▶ **Work required**: Within the data that follows, how many lines carry the string "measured"? Give the number alone.

Stored data Start Marker

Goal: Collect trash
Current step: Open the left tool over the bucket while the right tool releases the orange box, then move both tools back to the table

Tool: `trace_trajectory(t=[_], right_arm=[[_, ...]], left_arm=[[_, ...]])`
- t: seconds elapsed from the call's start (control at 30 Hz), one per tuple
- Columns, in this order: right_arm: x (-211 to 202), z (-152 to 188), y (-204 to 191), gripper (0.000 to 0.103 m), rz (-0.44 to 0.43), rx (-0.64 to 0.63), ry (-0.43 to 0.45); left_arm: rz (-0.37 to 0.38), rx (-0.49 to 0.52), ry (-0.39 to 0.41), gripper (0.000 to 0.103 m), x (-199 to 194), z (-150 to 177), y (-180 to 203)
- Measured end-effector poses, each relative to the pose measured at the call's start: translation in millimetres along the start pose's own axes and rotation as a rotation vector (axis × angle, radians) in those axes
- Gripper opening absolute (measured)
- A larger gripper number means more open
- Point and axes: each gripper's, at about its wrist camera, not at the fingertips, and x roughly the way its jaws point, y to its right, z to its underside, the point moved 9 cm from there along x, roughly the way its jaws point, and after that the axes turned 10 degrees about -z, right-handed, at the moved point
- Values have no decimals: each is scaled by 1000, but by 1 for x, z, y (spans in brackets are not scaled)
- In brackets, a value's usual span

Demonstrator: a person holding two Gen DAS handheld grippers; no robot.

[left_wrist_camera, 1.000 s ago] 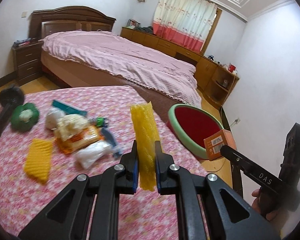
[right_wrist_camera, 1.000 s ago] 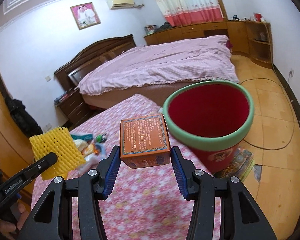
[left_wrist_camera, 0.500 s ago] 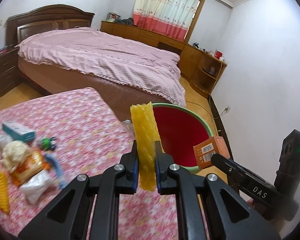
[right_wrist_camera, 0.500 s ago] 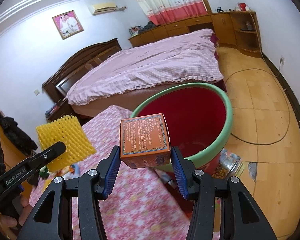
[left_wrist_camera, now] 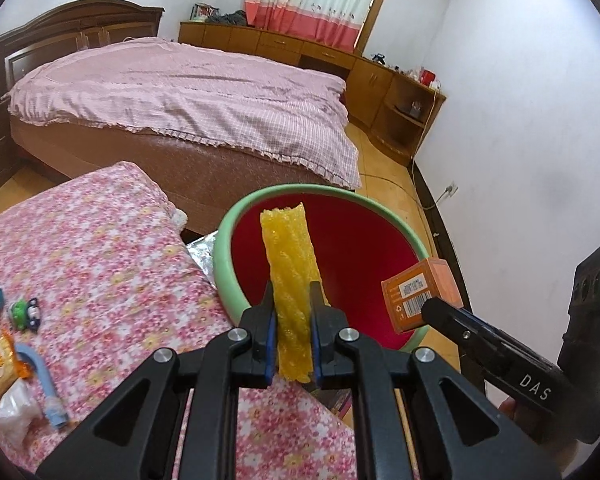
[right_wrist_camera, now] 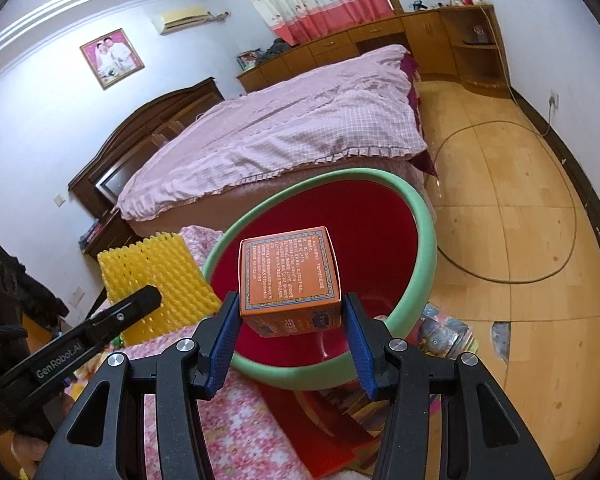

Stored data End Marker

▶ **Result**: 2